## [WHAT TO DO]
Show all lines containing "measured" from the data below.

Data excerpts
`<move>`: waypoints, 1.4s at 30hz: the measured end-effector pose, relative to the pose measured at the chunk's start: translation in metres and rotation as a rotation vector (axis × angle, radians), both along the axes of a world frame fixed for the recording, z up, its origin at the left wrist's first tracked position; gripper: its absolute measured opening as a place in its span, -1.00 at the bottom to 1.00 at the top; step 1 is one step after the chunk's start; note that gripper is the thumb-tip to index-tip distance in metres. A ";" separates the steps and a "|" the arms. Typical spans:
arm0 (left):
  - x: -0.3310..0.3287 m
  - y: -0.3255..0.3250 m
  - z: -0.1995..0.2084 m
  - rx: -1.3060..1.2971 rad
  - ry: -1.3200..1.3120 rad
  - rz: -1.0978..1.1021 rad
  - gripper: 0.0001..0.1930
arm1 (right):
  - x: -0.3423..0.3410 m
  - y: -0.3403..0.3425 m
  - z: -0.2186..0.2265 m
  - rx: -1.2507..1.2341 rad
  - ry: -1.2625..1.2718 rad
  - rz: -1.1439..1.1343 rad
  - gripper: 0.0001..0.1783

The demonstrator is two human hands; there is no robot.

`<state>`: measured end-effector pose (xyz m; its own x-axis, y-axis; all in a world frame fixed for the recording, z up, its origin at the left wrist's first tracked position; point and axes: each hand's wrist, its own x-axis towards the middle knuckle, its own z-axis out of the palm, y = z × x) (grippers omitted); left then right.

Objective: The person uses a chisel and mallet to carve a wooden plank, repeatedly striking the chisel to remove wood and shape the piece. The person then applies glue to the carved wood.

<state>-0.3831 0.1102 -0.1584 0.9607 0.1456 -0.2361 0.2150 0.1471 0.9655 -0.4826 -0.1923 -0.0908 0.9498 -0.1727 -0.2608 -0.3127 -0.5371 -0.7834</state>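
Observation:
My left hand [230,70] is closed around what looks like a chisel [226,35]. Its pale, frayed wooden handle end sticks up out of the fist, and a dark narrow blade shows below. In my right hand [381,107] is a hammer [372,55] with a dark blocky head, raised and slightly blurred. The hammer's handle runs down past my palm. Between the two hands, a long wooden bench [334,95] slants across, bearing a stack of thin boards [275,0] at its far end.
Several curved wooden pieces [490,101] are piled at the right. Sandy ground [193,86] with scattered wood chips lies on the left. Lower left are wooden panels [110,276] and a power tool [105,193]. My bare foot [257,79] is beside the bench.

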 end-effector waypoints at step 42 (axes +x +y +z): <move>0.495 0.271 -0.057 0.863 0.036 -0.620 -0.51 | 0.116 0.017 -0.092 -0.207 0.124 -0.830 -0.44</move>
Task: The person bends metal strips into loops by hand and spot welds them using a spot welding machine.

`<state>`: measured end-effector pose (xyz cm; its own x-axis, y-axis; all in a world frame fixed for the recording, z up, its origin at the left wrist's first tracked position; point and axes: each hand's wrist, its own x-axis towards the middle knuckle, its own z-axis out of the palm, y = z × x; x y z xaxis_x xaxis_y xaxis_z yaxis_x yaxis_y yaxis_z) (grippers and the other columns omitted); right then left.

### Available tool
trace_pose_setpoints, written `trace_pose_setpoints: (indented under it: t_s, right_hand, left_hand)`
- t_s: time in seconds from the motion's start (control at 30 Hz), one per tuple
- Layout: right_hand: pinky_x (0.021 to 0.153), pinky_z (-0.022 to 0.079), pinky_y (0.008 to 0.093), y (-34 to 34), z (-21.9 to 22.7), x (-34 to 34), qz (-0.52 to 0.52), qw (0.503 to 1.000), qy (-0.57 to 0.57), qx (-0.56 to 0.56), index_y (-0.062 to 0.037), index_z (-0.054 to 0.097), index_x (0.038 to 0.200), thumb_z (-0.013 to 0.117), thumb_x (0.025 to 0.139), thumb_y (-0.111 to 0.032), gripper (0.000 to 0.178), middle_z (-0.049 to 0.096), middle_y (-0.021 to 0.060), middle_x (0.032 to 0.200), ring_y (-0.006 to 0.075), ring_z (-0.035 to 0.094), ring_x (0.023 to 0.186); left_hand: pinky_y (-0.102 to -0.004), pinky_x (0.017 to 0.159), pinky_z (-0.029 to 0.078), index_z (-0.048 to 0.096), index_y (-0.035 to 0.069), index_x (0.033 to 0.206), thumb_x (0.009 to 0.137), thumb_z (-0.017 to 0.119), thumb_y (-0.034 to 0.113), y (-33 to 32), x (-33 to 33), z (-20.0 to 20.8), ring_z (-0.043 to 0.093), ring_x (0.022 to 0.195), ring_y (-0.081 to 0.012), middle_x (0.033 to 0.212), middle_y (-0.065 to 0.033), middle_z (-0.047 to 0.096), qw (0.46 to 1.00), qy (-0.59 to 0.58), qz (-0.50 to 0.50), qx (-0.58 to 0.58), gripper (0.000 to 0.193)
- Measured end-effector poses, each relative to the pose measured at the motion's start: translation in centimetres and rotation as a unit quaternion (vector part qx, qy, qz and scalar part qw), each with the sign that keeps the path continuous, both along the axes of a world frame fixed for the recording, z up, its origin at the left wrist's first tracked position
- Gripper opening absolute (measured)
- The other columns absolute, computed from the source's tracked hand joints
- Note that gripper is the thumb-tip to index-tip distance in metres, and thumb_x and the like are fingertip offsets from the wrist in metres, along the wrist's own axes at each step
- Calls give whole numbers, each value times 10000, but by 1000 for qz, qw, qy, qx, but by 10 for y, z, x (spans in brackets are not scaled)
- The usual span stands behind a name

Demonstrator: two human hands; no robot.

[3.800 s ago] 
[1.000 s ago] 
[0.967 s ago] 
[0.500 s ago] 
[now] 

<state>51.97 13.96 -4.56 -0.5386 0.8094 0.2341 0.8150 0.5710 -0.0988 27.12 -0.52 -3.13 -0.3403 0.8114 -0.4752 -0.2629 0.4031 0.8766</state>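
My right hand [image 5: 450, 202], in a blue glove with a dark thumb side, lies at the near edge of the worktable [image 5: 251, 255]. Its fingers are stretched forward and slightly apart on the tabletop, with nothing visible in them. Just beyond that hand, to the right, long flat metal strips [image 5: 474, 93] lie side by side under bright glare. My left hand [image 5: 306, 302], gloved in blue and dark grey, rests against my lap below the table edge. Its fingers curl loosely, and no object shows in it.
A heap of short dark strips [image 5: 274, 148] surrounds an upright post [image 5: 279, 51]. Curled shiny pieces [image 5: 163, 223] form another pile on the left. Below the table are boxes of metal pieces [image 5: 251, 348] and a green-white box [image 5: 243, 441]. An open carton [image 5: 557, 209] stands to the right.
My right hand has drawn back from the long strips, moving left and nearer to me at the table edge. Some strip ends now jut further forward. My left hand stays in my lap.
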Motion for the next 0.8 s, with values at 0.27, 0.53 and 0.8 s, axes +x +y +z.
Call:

## [YOUR SOLUTION]
`<move>`: waypoints, 1.4s at 30hz: the measured end-effector pose, relative to the pose measured at the chunk's start: translation in metres and rotation as a rotation vector (axis × angle, radians), both along the axes of a world frame fixed for the recording, z up, its origin at the left wrist's first tracked position; gripper: its absolute measured opening as a place in its span, -1.00 at the bottom to 1.00 at the top; step 1 is one step after the chunk's start; note that gripper is the thumb-tip to index-tip distance in metres. A ";" separates the steps and a "|" the arms. Typical spans:
`<state>`: measured end-effector pose (xyz m; its own x-axis, y-axis; all in a world frame fixed for the recording, z up, its origin at the left wrist's first tracked position; point and axes: each hand's wrist, its own x-axis towards the middle knuckle, its own z-axis out of the palm, y = z × x) (grippers omitted); left then right.
`<state>`: measured end-effector pose (xyz cm; its own x-axis, y-axis; all in a world frame fixed for the recording, z up, its origin at the left wrist's first tracked position; point and axes: each hand's wrist, its own x-axis towards the middle knuckle, its own z-axis out of the palm, y = z × x; x y z xaxis_x xaxis_y xaxis_z yaxis_x yaxis_y yaxis_z) (grippers and the other columns omitted); right then left.
- Measured end-effector poses, each relative to the pose measured at the motion's start: translation in centimetres and rotation as a unit quaternion (vector part qx, qy, qz and scalar part qw), each with the sign that keeps the path continuous, both along the axes of a world frame fixed for the recording, z up, its origin at the left wrist's first tracked position
- Gripper opening absolute (measured)

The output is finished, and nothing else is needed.